Служба его была на Мясницкой бывшей, ныне Кирова, от «трех вокзалов» он шел пешком, мог бы и на метро проехать две остановки, однако средства экономил. Да и любил глядеть на Москву, старую, маленькую и современную, громадную, строящуюся.
1.2.
Матрена с утра ходила навещать невестку. В родильный корпус не пустили, но приняли передачу – молоко в пол-литровой бутылке, банку толченой с топленым маслом картошки, ватрушки, зеленый лук и кулечек магазинных карамелек к чаю. Чтобы сама не оголодала и младенца питала как следует.
Покричала Шуру под замазанными белым окошками, но ответа не дождалась. Курившая вонючую «беломорину» у входа пожилая санитарка сказала ей уходить. Сейчас обход врачей и никаких разговорчиков. Тем более роженицы на третьем этаже лежат, да и рамы заколочены. Вставать на стол и через форточку кричать можно только вечером, когда начальство по домам разойдется.
Пришлось Матрене вернуться несолоно хлебавши.
Больница находилась в райцентре Гущино, крюк немаленький, от ходьбы она взмокла вся.

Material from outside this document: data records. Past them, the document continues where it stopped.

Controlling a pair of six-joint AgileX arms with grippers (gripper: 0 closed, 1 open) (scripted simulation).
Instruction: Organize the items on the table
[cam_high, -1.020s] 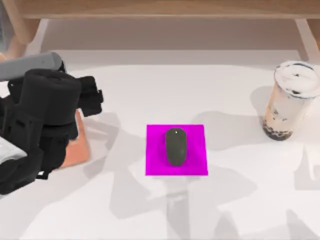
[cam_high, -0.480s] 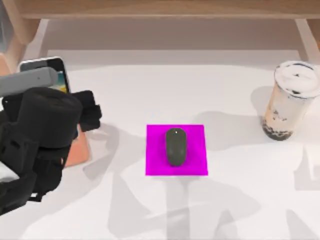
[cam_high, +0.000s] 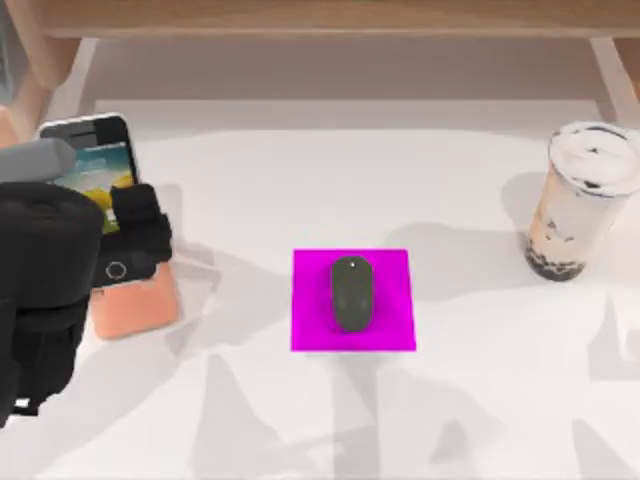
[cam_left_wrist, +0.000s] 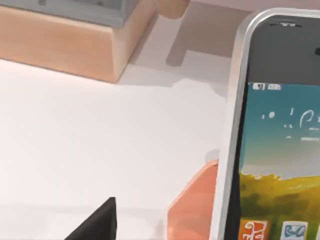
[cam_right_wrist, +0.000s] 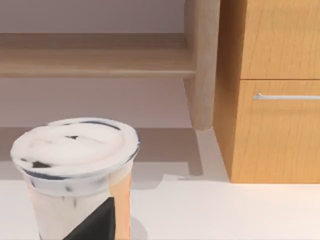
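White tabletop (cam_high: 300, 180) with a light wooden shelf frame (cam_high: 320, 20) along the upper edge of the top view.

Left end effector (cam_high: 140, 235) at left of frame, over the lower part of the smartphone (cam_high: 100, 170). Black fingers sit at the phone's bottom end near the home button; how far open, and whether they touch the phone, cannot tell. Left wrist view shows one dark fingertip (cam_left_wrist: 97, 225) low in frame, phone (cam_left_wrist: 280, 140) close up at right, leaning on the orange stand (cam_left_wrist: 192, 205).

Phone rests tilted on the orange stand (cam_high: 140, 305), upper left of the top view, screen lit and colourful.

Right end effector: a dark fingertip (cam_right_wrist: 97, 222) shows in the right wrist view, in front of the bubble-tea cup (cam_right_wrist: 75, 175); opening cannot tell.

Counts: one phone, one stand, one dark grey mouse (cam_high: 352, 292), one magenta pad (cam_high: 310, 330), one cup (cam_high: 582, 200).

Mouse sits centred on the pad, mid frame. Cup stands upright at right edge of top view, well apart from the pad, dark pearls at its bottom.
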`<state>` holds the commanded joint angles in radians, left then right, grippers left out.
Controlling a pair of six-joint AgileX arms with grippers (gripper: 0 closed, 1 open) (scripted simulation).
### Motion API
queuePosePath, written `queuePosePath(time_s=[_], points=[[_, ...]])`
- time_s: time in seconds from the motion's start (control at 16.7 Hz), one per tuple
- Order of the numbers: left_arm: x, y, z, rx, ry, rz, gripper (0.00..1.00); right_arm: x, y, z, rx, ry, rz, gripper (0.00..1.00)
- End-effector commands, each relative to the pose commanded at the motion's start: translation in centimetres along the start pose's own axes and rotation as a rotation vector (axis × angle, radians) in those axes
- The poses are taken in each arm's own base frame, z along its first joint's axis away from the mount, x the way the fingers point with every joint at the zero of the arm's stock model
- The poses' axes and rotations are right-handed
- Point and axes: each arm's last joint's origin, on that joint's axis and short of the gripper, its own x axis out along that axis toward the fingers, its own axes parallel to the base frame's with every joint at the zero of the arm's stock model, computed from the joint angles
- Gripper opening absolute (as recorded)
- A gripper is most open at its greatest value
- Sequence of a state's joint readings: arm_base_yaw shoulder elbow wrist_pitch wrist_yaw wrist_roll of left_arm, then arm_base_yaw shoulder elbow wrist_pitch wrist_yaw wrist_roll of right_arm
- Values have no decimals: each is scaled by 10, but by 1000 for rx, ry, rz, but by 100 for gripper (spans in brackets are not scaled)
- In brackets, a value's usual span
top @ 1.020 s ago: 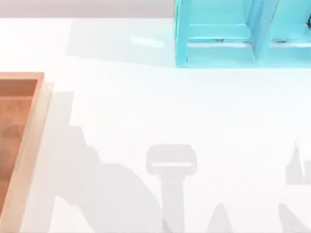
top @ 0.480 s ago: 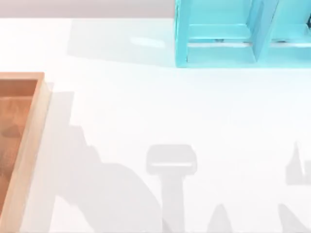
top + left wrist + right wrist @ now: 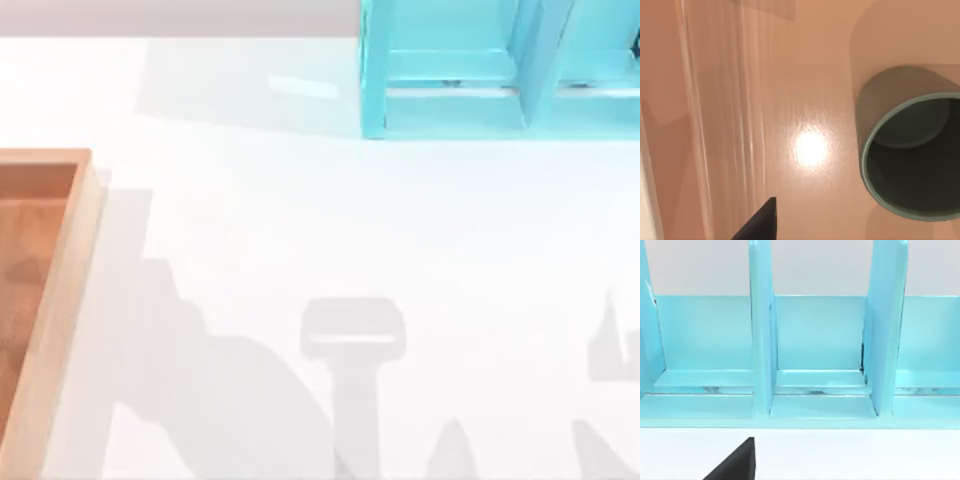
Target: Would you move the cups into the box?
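Left claw (image 3: 757, 225), its finger spacing impossible to tell, hangs above the box (image 3: 805, 100) floor beside the olive cup (image 3: 910, 155); lift straight up to avoid tipping it.

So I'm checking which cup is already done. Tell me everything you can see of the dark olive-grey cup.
The dark olive-grey cup appears in the left wrist view: plain, handleless and round, with a matte wall, a slightly paler rim and a dark, empty inside. It stands upright, mouth open toward the camera, on the box's glossy orange-brown floor. Nothing else touches it, and its far side is cut off by the picture's edge.
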<state>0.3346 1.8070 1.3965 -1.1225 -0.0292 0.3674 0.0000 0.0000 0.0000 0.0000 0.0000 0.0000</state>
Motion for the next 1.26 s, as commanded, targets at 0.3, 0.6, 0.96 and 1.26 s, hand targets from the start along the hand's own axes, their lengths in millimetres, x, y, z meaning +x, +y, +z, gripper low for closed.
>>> queuePosePath(time_s=[0.3,0.6,0.96,1.26], points=[[0,0,0,0,0,0,100,0,0,0,0,0,0,100],[-15,3,3,-1,1,1,100,0,0,0,0,0,0,100],[-72,6,6,-2,5,0,100,0,0,0,0,0,0,100],[-100,5,2,-2,0,0,100,0,0,0,0,0,0,100]])
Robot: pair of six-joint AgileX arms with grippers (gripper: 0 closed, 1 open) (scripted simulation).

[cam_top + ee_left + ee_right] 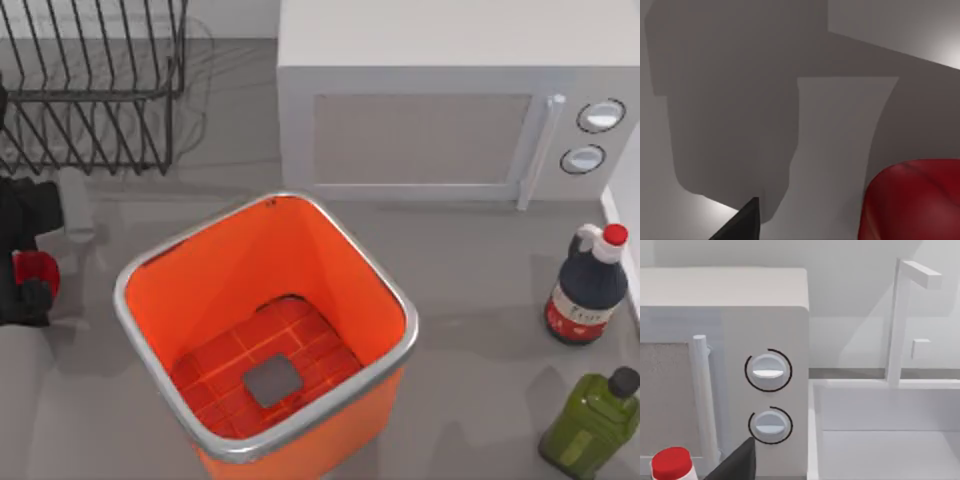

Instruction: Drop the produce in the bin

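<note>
Gripping the fruit at the table's left edge, left pincer looks clamped on it — ready to carry toward the bin; right arm parked.

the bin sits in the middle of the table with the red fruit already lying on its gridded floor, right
Not quite. The bin does sit mid-table, but the top view shows its gridded floor bare apart from the grey square centre. The red fruit is at the table's left edge, at the left gripper.
</note>
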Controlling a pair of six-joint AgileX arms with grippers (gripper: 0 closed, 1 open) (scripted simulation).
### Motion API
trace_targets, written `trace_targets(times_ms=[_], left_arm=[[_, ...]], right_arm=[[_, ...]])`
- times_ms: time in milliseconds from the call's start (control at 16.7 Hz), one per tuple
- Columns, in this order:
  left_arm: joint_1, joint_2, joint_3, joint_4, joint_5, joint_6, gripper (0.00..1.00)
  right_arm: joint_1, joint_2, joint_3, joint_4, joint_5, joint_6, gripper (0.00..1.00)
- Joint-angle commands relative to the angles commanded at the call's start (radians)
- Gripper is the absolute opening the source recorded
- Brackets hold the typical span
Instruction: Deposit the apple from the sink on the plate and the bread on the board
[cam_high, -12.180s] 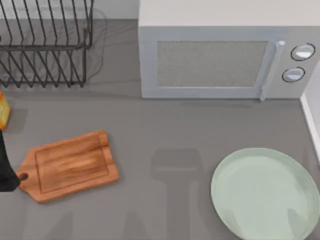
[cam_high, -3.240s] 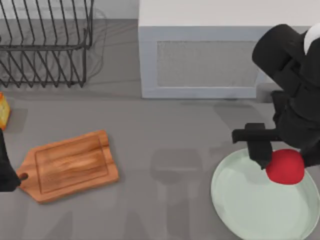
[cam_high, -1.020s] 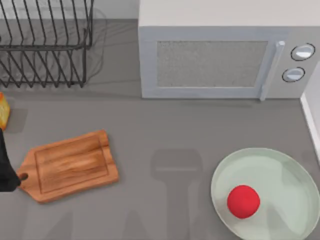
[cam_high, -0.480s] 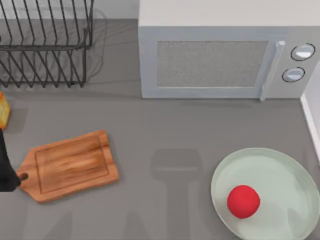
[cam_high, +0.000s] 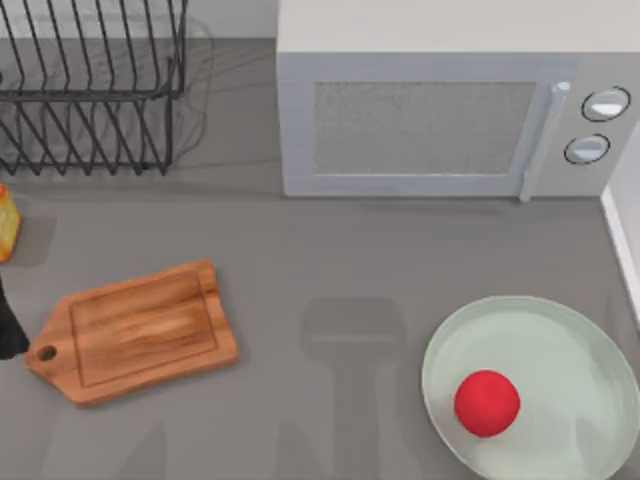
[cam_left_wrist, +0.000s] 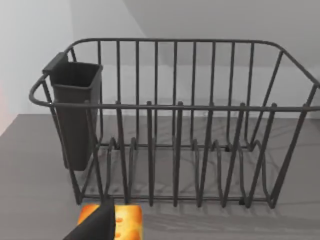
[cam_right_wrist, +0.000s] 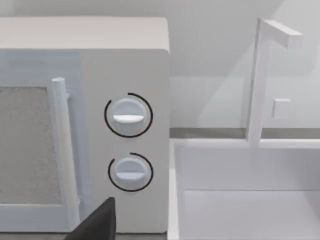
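Largest first: the plate (cam_high: 560, 345) at the table's right already holds the apple (cam_high: 487, 403), so step 1 of 2 looks done. The board (cam_high: 140, 330) at the left lies bare. The bread (cam_high: 7, 222) sits at the left edge, before the dish rack (cam_left_wrist: 175, 125). Our left gripper (cam_left_wrist: 95, 227) hovers near it; we cannot tell its fingers' state. Next we must grasp the bread.

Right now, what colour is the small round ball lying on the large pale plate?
Plain red, smooth, without pattern: the small round ball on the large pale grey-green plate shows best in the top view.
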Motion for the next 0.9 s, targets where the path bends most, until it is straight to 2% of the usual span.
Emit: trace_targets(times_ms=[240,720,900], left_arm=[[0.01,0.314,0.281,-0.138,0.011,-0.004,1.0],[0.054,1.246,0.955,-0.565,0.025,0.026,1.0],[0.077,1.535,1.17,-0.732,0.023,0.054,1.0]], right_arm=[[0.0,0.0,0.0,0.0,0.0,0.0,1.0],[0.0,0.0,0.0,0.0,0.0,0.0,1.0],[0.0,0.0,0.0,0.0,0.0,0.0,1.0]])
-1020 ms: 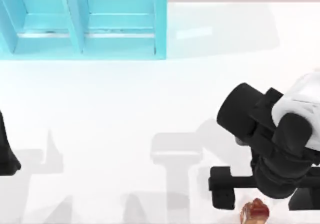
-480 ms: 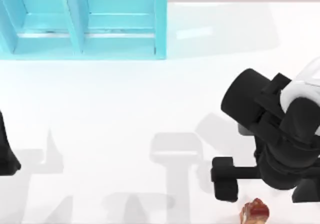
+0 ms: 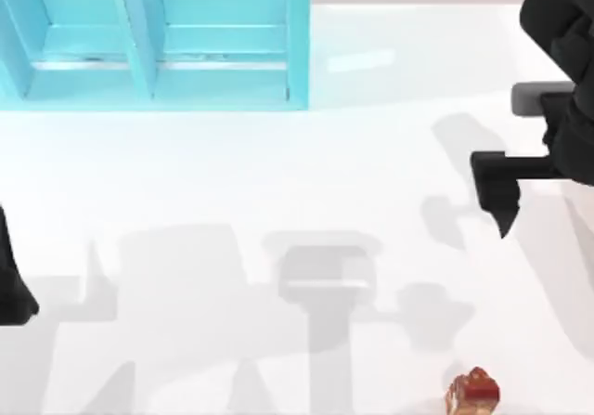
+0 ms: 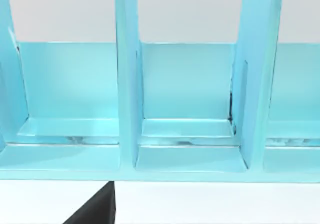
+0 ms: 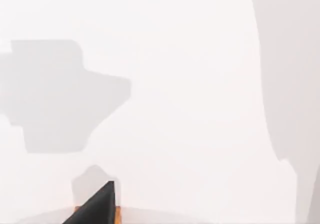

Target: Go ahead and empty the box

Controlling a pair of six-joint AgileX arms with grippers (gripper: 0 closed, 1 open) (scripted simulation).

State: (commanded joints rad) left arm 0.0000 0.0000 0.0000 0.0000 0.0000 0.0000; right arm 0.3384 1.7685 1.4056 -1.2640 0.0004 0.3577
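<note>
Hovering right fingers [image 3: 506,206] (spread unclear) at table's right | top view: red item [image 3: 473,392] | left wrist: blue box [image 4: 190,134]

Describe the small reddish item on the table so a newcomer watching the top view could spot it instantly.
Start at the light blue compartmented box at the table's far left corner, then cross the white table to the opposite near edge, right of centre. There sits a small lumpy red-brown object, well below the right end effector. It is the only warm-coloured thing on the white surface.
</note>
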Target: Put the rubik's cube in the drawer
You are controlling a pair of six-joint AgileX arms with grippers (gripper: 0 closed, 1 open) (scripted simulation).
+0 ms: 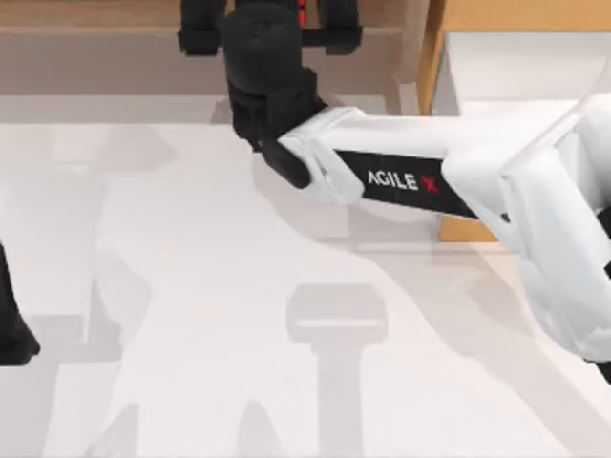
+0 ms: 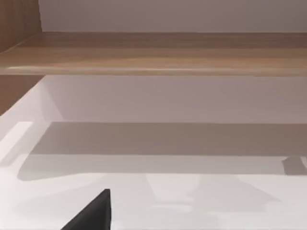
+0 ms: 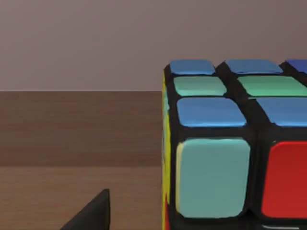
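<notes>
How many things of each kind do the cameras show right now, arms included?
arms: 2, the left arm parked at the table's left edge and the right arm reaching to the shelf
rubik's cube: 1
drawer: 1
wooden shelf: 1
Total: 5

A white table [image 1: 191, 286] takes up most of the scene. Along its far edge runs a long wooden shelf [image 1: 105, 29], and at the far right stands a light wooden drawer [image 1: 458, 19] with a white inside. A rubik's cube [image 3: 225, 143] sits on the shelf's wooden board.
</notes>
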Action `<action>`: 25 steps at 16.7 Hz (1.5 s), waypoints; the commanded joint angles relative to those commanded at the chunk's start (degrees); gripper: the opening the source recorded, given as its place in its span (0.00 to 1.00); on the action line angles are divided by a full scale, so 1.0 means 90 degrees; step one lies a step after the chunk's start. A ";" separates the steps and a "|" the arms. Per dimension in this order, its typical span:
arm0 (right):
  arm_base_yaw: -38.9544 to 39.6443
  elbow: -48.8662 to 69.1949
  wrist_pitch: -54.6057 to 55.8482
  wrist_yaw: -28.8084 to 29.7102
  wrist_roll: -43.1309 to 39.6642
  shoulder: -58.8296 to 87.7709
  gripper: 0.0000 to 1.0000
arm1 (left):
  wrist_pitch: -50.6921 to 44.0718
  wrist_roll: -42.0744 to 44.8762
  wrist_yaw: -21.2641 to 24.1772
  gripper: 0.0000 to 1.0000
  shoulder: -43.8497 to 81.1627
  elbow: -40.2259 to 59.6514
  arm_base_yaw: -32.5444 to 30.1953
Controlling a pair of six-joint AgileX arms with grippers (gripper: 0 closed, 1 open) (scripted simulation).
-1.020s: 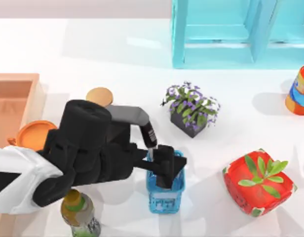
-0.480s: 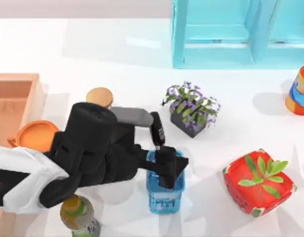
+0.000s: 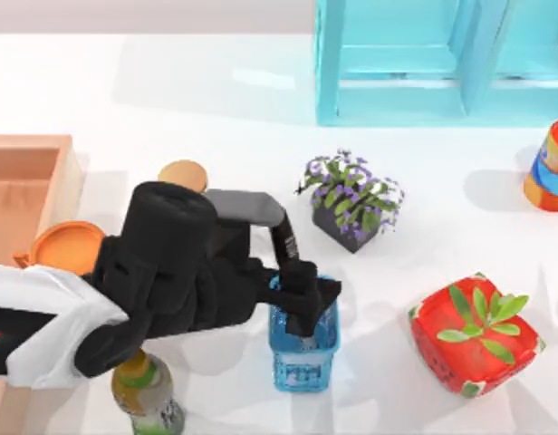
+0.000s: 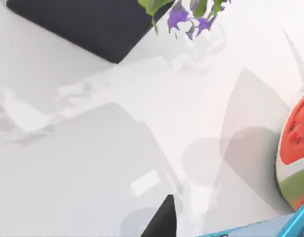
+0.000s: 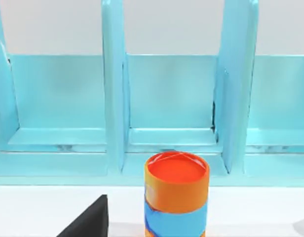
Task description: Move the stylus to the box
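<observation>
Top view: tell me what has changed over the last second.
The left claw, over the blue mesh basket, has shifted slightly, and the left arm's bulk has edged toward the top view's right. The stylus has swung from leaning to nearly upright beside the claw. Whether the claw holds it cannot be told. The box, the flower pot and the red cube stayed put.

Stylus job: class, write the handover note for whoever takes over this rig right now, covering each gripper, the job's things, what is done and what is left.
Left gripper: above the blue basket, mid-table, meeting the stylus's lower end; grip not confirmable.
Right gripper: parked, facing the turquoise shelf.
Stylus: tilted, rising from the left gripper.
Box: top view's left table edge, stylus not in it.
Done: left gripper reached the stylus.
Left: carry it left and release it in the box.
</observation>
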 joint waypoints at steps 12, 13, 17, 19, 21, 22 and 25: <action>0.0000 0.0000 0.0000 0.0000 0.0000 0.0000 1.00 | 0.0039 0.0031 -0.0004 0.00 -0.0097 0.0212 0.0052; 0.0000 0.0000 0.0000 0.0000 0.0000 0.0000 1.00 | -0.0033 0.0070 0.0036 0.00 -0.0108 0.0236 0.0080; 0.0000 0.0000 0.0000 0.0000 0.0000 0.0000 1.00 | -0.0991 0.0551 0.0547 0.00 -0.0336 0.0609 0.0504; 0.0000 0.0000 0.0000 0.0000 0.0000 0.0000 1.00 | -0.1848 0.0942 0.0925 0.00 -0.0664 0.0925 0.0905; 0.0000 0.0000 0.0000 0.0000 0.0000 0.0000 1.00 | -0.2941 0.1384 0.1340 0.00 -0.1128 0.1295 0.1427; 0.0000 0.0000 0.0000 0.0000 0.0000 0.0000 1.00 | -0.3554 0.1606 0.1555 0.00 -0.1390 0.1493 0.1720; 0.0000 0.0000 0.0000 0.0000 0.0000 0.0000 1.00 | -0.5124 0.2191 0.2165 0.00 -0.2178 0.2029 0.2611</action>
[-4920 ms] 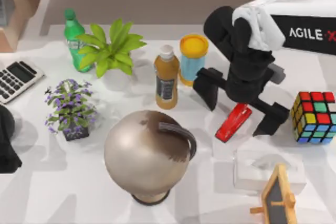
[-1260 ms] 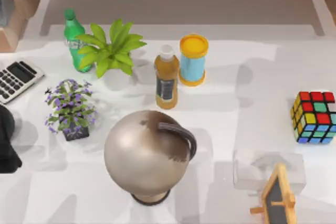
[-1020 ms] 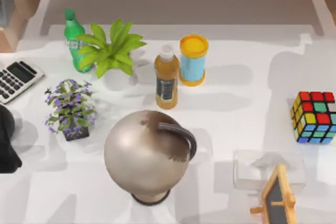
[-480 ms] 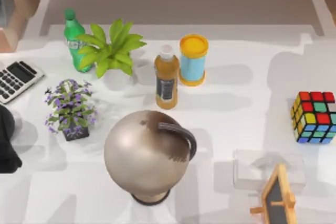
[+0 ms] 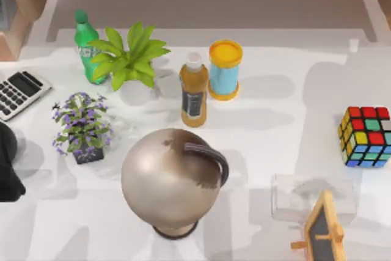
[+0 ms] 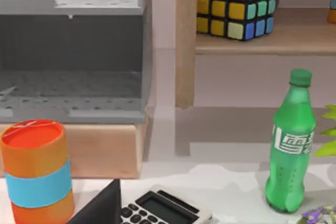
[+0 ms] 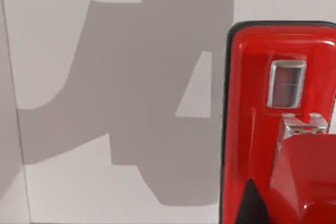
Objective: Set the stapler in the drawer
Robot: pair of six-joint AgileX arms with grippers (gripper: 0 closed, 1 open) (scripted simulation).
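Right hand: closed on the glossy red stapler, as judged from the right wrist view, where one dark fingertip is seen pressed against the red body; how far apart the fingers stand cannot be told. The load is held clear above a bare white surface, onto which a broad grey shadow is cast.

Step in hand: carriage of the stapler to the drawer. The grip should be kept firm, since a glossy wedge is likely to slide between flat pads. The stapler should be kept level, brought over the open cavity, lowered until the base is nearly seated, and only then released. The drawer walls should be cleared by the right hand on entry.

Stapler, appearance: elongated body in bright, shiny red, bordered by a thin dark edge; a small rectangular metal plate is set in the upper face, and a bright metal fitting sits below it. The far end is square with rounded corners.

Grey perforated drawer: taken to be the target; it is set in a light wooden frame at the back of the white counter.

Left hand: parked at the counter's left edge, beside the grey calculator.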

Отправилась сразу к Савельичу, разожгла керосинку, накипятила воды и уселась пить чай. Вчерашняя заварка была крепкая еще. Матрена уговорила четыре чашки вприкуску. Заодно прикидывала, что сегодня сделать, что до завтра подождет, а что и вовсе отложить на потом. Навести порядок на скорую руку, настругать мыла и белье замочить, кашу приготовить и поставить упревать под старое одеяло. После бежать домой, там тоже стирка, готовка. Мишка пьяный лежит, на работу не идет, через товарищей сказался больным, хоть бы к выписке протрезвился, Господи.
К выходному Шурку надо забрать домой, до того комнату помыть, кроватку детскую из сарая достать, за приданым в Москву съездить, это целый день, придется у Савельича отпрашиваться. Старый к мелочам не цепляется, но пора бы на веранде стекла помыть и второй этаж прибрать, неровен час, нагрянут городские, греха не оберешься.
«Городскими» Матрена именовала не столько сыновей Николая Савельевича, сколько его невесток, Евгению с Лидией, одна в кудрях и в очках, а вторая с пучком и папироской. Слова худого, правда, ни разу не сказали, только все кажется, что они за спиной ее осуждают. Что хозяйствует спустя рукава, и ложки серебряные пропадают.